I couldn't be happy for her because I knew exactly how this would end: Kit disillusioned with Wisewood and stranded on the island, begging me to save her. My sister needs rescuing more often than most people. Last year she called me sobbing over a scarf she'd misplaced. (I found it an hour later in her closet.) On the other hand, she's known to get in hot water on occasion. She once found herself stuck in the desert after her loser guitarist boyfriend dumped her in the middle of his tour, which she had dropped out of college to follow him on. Another time a misunderstanding with her best friend ended with me picking both of them up from a police station. My sister doesn't want me to hover until the exact moment she needs me, and then she expects me to drop everything to save her.
We ended the call still snapping at each other. I haven't heard from her since. She doesn't even know I moved across the country to Boston, taking a page out of her playbook that mandates when the going gets tough, the tough flee the situation.
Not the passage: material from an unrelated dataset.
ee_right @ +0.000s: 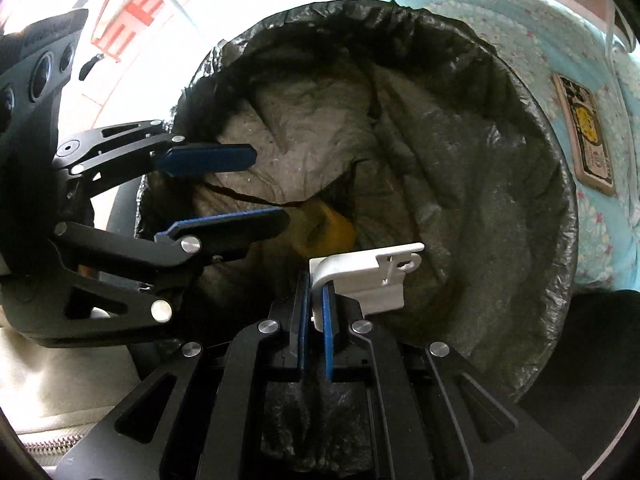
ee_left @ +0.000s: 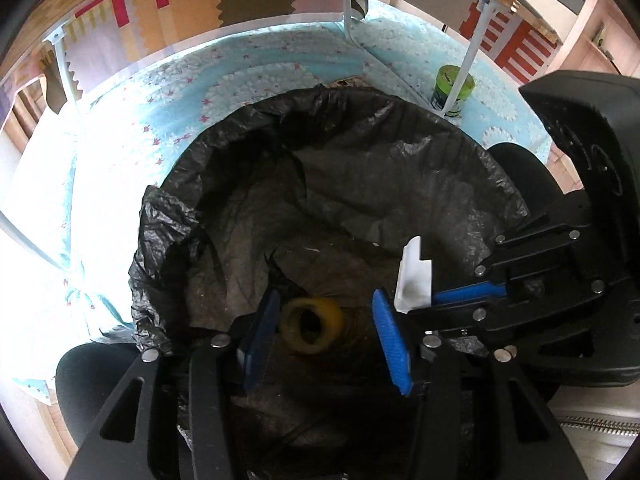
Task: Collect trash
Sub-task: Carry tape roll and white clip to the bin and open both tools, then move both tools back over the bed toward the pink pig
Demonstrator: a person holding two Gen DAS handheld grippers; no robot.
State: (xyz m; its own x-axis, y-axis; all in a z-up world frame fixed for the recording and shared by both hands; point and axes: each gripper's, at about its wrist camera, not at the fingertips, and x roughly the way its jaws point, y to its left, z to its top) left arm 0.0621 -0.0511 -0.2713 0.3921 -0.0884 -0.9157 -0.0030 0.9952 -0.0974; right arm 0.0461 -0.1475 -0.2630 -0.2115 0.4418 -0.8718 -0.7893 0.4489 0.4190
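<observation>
A bin lined with a black trash bag [ee_left: 360, 152] fills both views, and the bag also shows in the right wrist view [ee_right: 500, 200]. A yellow tape ring [ee_left: 312, 326] lies at the bottom, also seen in the right wrist view [ee_right: 332, 232]. My left gripper [ee_left: 326, 332] is open and empty above the bin mouth; it shows in the right wrist view [ee_right: 264, 184] too. My right gripper [ee_right: 316, 300] is shut on a white plastic piece [ee_right: 368, 276] and holds it over the bin; that piece shows in the left wrist view [ee_left: 414, 276].
The bin stands on a light blue patterned mat [ee_left: 248, 76]. A green cup [ee_left: 454, 88] sits by a white table leg [ee_left: 464, 56]. A flat printed packet [ee_right: 586, 136] lies on the mat right of the bin. A colourful wall cloth [ee_left: 240, 4] hangs behind.
</observation>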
Back when I started toying with the idea of moving, I had pictured more frequent sisterly get-togethers; I would be only a train ride away now. She left New York before I got the chance. On my more honest days, I can admit her absence is a relief. The less often I talk to her, the less guilty I feel.
The e-mail has no subject line. I open it.
Would you like to come tell your sister what you did-or should we?
Hairs rise on the back of my neck. On the track pad my hand trembles. The note is unsigned but has a phone number at the bottom. Attached are two pdfs. The first lists directions to the island: various routes involving buses, trains, and planes, all leading to a harbor in Rockland, Maine. From there I'd have to take a ferry. The next one leaves Wednesday at noon.
I click on the second attachment and frown at the heading in bold letters. As I scan the typed words I start to feel sick. Halfway down the page a handwritten note in blue ink catches my eye. The blood drains from my face. I push my chair away from the computer. Who could've sent this? How would they know? What if they've already told her? I shove the heels of my palms into my eye sockets, wait for my body to still.